BigDocs: An open multimodal dataset for document understanding

BigDocs: An open multimodal dataset for document understanding; generated by Grok from X.com Image generated by AI

Despite technological advances, documents continue to be a vital part of daily life, often combining text with visual elements such as charts, tables, and diagrams to provide context and meaning. To enable AI systems to mirror humanlike understanding of such documents, models must move beyond basic optical character recognition (OCR) to comprehend layouts, diagrams, and even hand-drawn sketches.

Progress in this area, however, is hindered by a lack of accessible, high-quality training data, much of which is proprietary, restrictively licensed, or fragmented. This is where BigDocs comes in.

What is BigDocs?

BigDocs is a comprehensive solution for advanced document understanding. It consists of two key components:

BigDocs-7.5M: A high-quality, open-access dataset of 7.5 million multimodal documents spanning 30 tasks
BigDocs-Bench: A benchmark suite with 10 real-world-inspired tasks, such as reasoning over graphical interfaces and generating code from images

Let’s explore how BigDocs and BigDocs-Bench meet the rising demand for sophisticated document understanding technologies.

Limitations of current AI models and datasets

Current vision language models (VLMs) excel in many tasks but struggle with tasks that are complex, such as generating long, structured outputs or interpreting user interfaces. In addition, open-source VLMs, which rely on publicly available datasets, significantly underperform closed-source VLMs when it comes to solving such complex tasks. Bridging this gap involves overcoming several obstacles:

Scarcity of open datasets: Many datasets for training VLMs aren’t publicly available. When they are, details about their content are often missing. This lack of transparency slows progress in the field.
Simple tasks in open datasets: Publicly available datasets often address only basic tasks, such as OCR or questions and answers.

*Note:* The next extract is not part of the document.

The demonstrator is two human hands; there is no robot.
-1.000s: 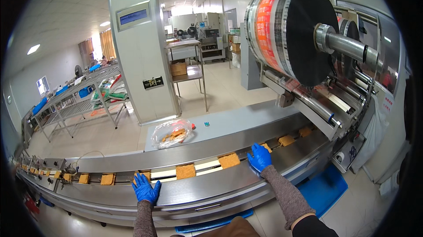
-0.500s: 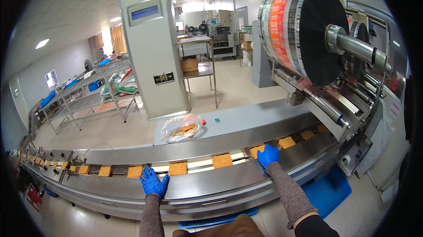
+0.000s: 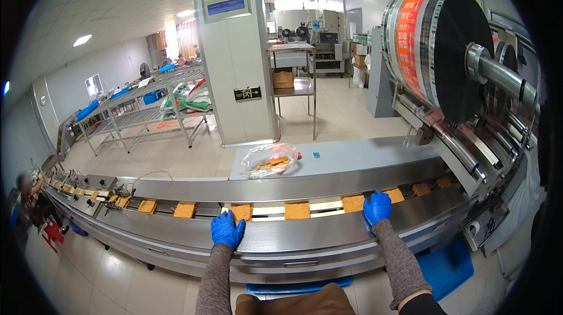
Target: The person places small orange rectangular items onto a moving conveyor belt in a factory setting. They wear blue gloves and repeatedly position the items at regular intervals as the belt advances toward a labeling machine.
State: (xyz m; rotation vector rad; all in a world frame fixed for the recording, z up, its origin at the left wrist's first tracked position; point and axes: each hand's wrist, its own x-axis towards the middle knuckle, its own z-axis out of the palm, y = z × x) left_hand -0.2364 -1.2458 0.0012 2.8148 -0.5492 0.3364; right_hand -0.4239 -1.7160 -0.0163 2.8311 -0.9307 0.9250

Such data isn’t enough to develop models capable of handling complex, real-world challenges.
Restrictive licensing: Many datasets have unclear or restrictive licenses, making them difficult to use for business purposes, stifling innovation.
Limited benchmarks: Existing benchmarks overlook critical challenges, such as tasks involving complex visual documents or generating structured outputs, such as HTML and JSON—tasks essential in real-world applications.

BigDocs-7.5M: Visual document understanding

BigDocs-7.5M is a large-scale, license-permissive dataset carefully curated to advance visual document understanding across diverse document types and tasks. Designed to enable robust model training, it supports complex document analysis, reasoning, and manipulation.

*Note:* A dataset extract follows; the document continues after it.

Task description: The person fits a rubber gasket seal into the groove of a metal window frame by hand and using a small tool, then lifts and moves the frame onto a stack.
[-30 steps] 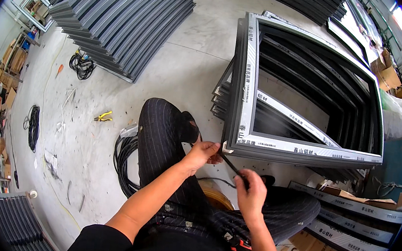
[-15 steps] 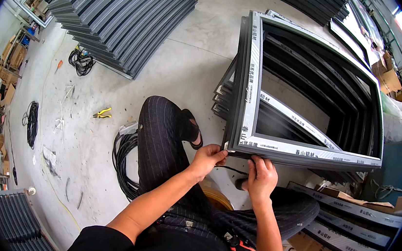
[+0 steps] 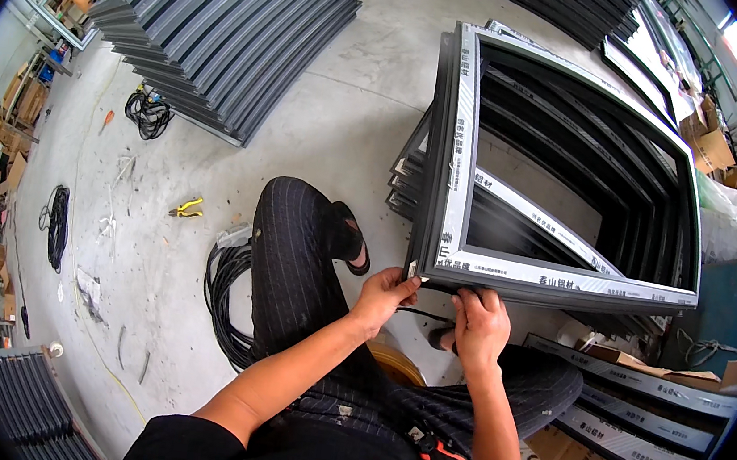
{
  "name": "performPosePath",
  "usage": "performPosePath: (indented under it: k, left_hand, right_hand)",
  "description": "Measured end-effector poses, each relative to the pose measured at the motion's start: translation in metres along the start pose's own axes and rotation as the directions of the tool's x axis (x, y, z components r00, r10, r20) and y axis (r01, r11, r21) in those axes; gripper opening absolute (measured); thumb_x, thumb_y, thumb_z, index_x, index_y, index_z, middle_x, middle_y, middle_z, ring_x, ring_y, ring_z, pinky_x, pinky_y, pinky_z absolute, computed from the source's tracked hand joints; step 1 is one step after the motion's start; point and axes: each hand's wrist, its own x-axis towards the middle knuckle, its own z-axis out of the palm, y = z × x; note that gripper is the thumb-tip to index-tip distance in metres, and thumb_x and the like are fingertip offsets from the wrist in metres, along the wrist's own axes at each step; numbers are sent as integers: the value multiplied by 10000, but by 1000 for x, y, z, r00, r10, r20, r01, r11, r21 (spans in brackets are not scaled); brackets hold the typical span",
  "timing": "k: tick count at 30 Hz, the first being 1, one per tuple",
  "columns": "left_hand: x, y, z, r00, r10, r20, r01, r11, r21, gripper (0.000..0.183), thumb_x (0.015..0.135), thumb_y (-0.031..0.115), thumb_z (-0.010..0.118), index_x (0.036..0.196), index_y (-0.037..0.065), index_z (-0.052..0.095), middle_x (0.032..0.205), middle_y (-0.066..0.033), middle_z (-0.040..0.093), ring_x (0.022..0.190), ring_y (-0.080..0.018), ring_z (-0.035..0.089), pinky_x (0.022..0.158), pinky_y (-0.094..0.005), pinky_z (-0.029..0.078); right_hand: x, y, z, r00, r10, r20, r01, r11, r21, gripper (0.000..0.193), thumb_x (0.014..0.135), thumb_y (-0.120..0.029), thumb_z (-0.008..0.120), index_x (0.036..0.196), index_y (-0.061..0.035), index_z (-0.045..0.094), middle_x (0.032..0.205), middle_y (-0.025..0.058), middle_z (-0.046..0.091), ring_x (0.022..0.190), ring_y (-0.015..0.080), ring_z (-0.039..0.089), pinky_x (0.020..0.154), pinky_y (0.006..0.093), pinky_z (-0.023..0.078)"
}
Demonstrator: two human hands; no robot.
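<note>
A workshop with a pale concrete floor (image 3: 166,272) spreads out here, scuffed and littered with offcuts; a tall stack of dark grey metal profiles (image 3: 218,35) rises at upper left, and yellow-handled pliers (image 3: 188,207) lie on the floor beside the person's knee. The rectangular dark metal frame (image 3: 462,150) lies on a pile of similar frames (image 3: 405,184) to the person's right front, its near edge under both hands. The left hand (image 3: 382,301) is nearly closed, thumb and fingers pinched at the near left corner; the right hand (image 3: 481,327) is half curled, fingertips up against the near edge. A thin black strip (image 3: 428,314) shows between and below them — whether either hand truly has hold of it, I can't tell, as the fingers cover the contact. If pressure on that edge is uneven, the strip could twist or sit crooked; pushing too hard might also shift the frame, since the pile beneath is not squarely aligned. The coil of black cord (image 3: 215,308) beside the leg could snag if tugged. As for writing, the white protective film (image 3: 525,276) carries repeated dark printed characters along the frame — large enough to read in places — and the film-covered profiles (image 3: 629,443) at lower right bear similar print.
</note>
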Motion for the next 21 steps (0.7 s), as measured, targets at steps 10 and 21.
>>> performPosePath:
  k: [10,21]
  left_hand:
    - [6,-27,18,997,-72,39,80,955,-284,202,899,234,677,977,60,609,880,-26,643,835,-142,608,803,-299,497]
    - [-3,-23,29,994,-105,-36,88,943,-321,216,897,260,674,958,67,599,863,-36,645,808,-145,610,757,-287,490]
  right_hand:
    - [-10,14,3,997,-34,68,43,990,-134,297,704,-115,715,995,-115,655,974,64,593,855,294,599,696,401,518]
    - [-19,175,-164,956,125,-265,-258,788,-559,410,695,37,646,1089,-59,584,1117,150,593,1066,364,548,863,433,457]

For the curation process, we:

Acquired existing datasets: We compiled 133 public VLM datasets from academic repositories, open data platforms, and research publications.
Filtered licenses: We rigorously reviewed the licensing information of each dataset, which led to retaining only 16 datasets with fully permissive licenses, ensuring compatibility with commercial use.
Enhanced data collection: To expand capabilities, we crawled additional data targeting complex documents and structured outputs, including arXiv PDF OCR, diagrams and table parsing, and HTML, JSON, and Scalable Vector Graphics (SVG) generation.

To ensure transparency, we created detailed data sheets for each dataset, capturing key metadata such as ownership, licensing, and references. These data sheets enhanced reproducibility and traceability.

Additionally, we developed the BigDocs Toolkit—a modular suite designed for preprocessing, filtering, contamination control, metadata management, and dataset loading (see Figure 1).

The BigDocs toolkit streamlines the integration of large-scale document datasets while maintaining high quality.

Figure 1: The BigDocs toolkit streamlines the integration of large-scale document datasets while maintaining high quality.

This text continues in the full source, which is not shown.